15 May 2008

About ProtestPoems.org

Here is my little spiel (at least what I intended to say) from a radio interview next to no one heard:

When I read about Saw Wei (Wai) in a PEN RAN alert, I remembered that it wasn't that long ago that a blog group of amateur writers were talking about acrostic poems. I thought it might be an idea to ask people to write acrostic poems for a good cause and that I could mail them to the authorities – in the same way that PEN and Amnesty protest.

I thought all this for about 5 seconds and then requested poems through the Babel Fruit facebook group and some poetry listservs. Then I panicked. I figured I would be swamped with a hundred poems over the weekend.

I was certain people would do this again and again, so I set up the protestpoems.org site. I thought that posting the poems online might also motivate unpublished poets to take part. I wanted to keep the collections of amateur and professional writing on individual topics separate from the human rights journal.

I imagined a year's work of protest poems collected in chapbooks and distributed free at festivals and conferences.

What happened with Saw Wei was that I received lots of notes from people telling me what a great idea it was. And then I received fourteen poems. Most of them by established poets I know. I was very disappointed.
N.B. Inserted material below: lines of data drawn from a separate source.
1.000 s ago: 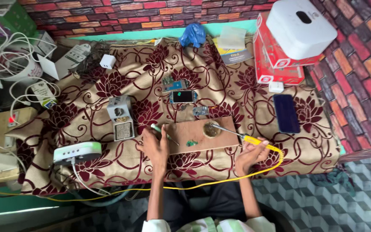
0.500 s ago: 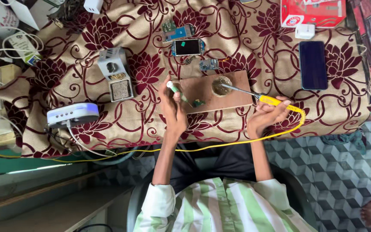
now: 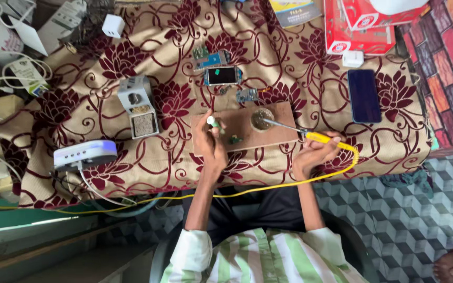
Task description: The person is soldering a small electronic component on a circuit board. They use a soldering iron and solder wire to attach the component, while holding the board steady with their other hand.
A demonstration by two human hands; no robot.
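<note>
Two hazards were judged: the soldering iron (image 3: pixel 310 136) gripped in the right hand (image 3: pixel 314 154) could scorch the cloth-covered worktop (image 3: pixel 132 167) near its front edge, or the left hand (image 3: pixel 209 141) pinching a small green-tipped piece (image 3: pixel 214 122).

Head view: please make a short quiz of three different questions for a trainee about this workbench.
1. True or false: the right hand holds a yellow-handled soldering iron.
2. Where does the iron's tip rest? A) in the small round tin on the wooden board B) on the dark phone C) on the white box
3. Fill in: the fingers of the left hand hold a small ____ spool.

Key: 1 true; 2 A; 3 green.
</note>
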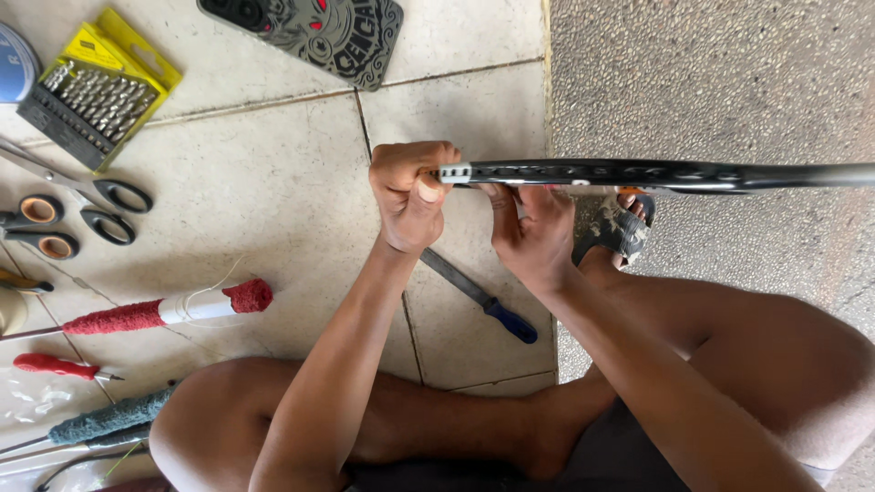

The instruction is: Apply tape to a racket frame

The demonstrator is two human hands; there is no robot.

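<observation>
A black racket frame [656,173] lies edge-on across the view, running from the middle out past the right edge. My left hand [410,196] is closed in a fist at its left end, thumb pressed against a small white piece on the rim. My right hand [533,237] grips the frame from below just right of that, fingers curled up onto it. I sit on a tiled floor with my legs folded beneath my arms.
A blue-handled tool [478,293] lies on the tiles under my hands. At left are a yellow drill-bit case [96,91], black scissors [91,196], tape rolls [41,223], a red-wrapped racket handle [173,308] and a teal one [109,419]. A phone [314,32] lies top centre. A sandalled foot [615,228] rests on rough concrete.
</observation>
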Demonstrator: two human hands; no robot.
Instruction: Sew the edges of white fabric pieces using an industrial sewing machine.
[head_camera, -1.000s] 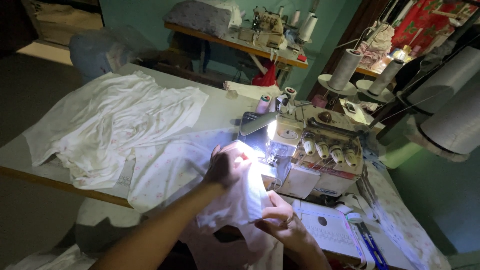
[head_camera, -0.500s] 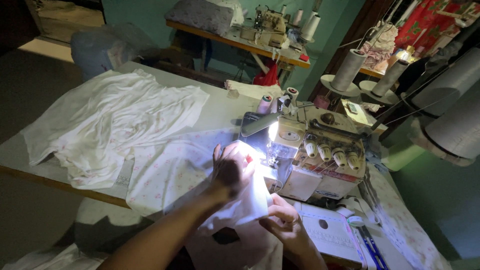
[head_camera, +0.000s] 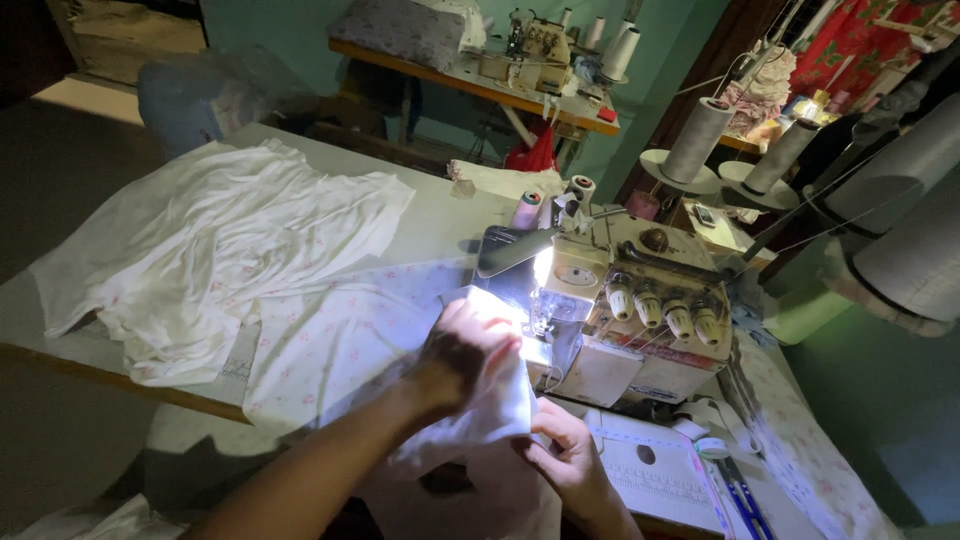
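a piece of white floral-print fabric (head_camera: 330, 340) is shown at the needle area of an overlock sewing machine (head_camera: 620, 320), lit by the machine's small lamp (head_camera: 543, 265); the cloth lies partly flat on the pale work table (head_camera: 440, 215) and partly gathered under the hands, with its lower end hanging off the table's near edge. the left hand (head_camera: 462, 352) is laid on top of the fabric just in front of the presser foot, its fingers curled and held close together so that the cloth is pressed down and bunched beneath them. the right hand (head_camera: 562, 452) is placed lower, near the table edge, with thumb and fingers closed in a pinch on the hanging fold; the exact fingertip contact is hidden by the cloth. the fabric is judged to be light, thin and very soft, with no stiffness of its own: it drapes and wrinkles freely, and is likely to slide over the smooth table. it is best taken near the edge being fed, flat under one palm and pinched at the trailing fold, as shown. a second heap of plain white fabric (head_camera: 210, 250) is seen spread on the table's left part, apart from both hands. grey thread cones (head_camera: 697, 140) are stood behind the machine, and a ruled paper sheet (head_camera: 655, 480) with blue pens (head_camera: 740, 495) is set just right of the right hand.
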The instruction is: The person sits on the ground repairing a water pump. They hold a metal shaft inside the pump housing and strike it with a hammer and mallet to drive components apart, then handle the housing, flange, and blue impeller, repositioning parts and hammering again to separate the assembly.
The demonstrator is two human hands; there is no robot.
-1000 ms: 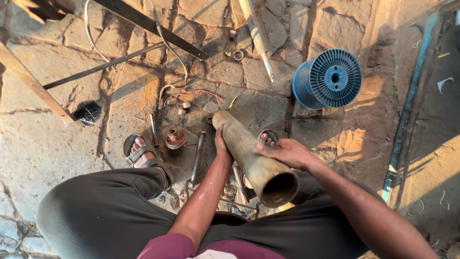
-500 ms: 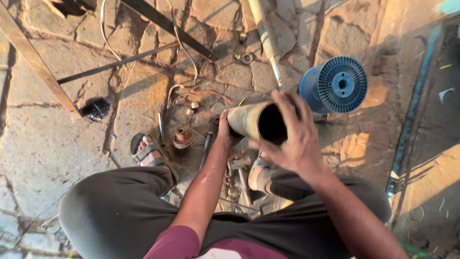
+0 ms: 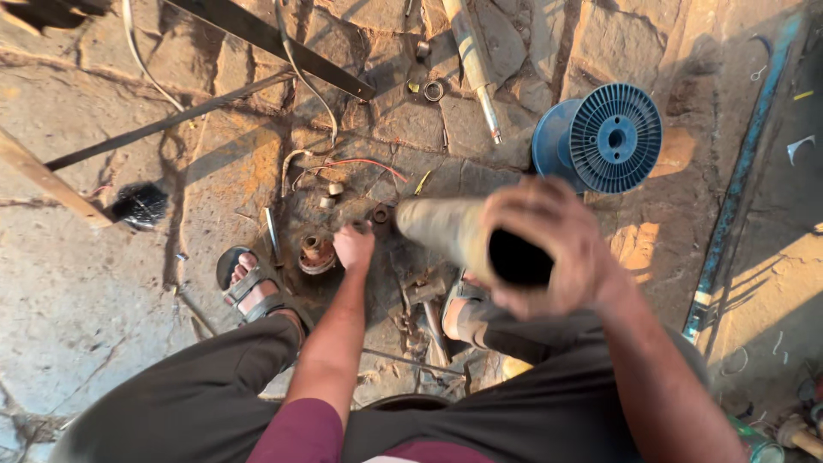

Amateur writers on the net have communities that do regular writing prompts and I want to engage them in writing projects that may make a difference. Even if the collections that are mailed make no difference at all, it may open people’s eyes to what we take for granted, and that makes a difference.

In many countries PEN is a organization that is, in part, about prestige: who is good enough to actively be involved with protests. I think it’s easy to write your name on a petition. I also think it is easy to forget the next day what you signed. Just sitting down to think, “Tibetan songwriter imprisoned: what is there to write about?” takes effort and engagement. You don’t forget the next day.

It should be about the grassroots. When freedom of speech is taken away, it’s felt at the grassroots. Just look at the importance bloggers make in the world today. And how many of them have become targets of oppressive governments.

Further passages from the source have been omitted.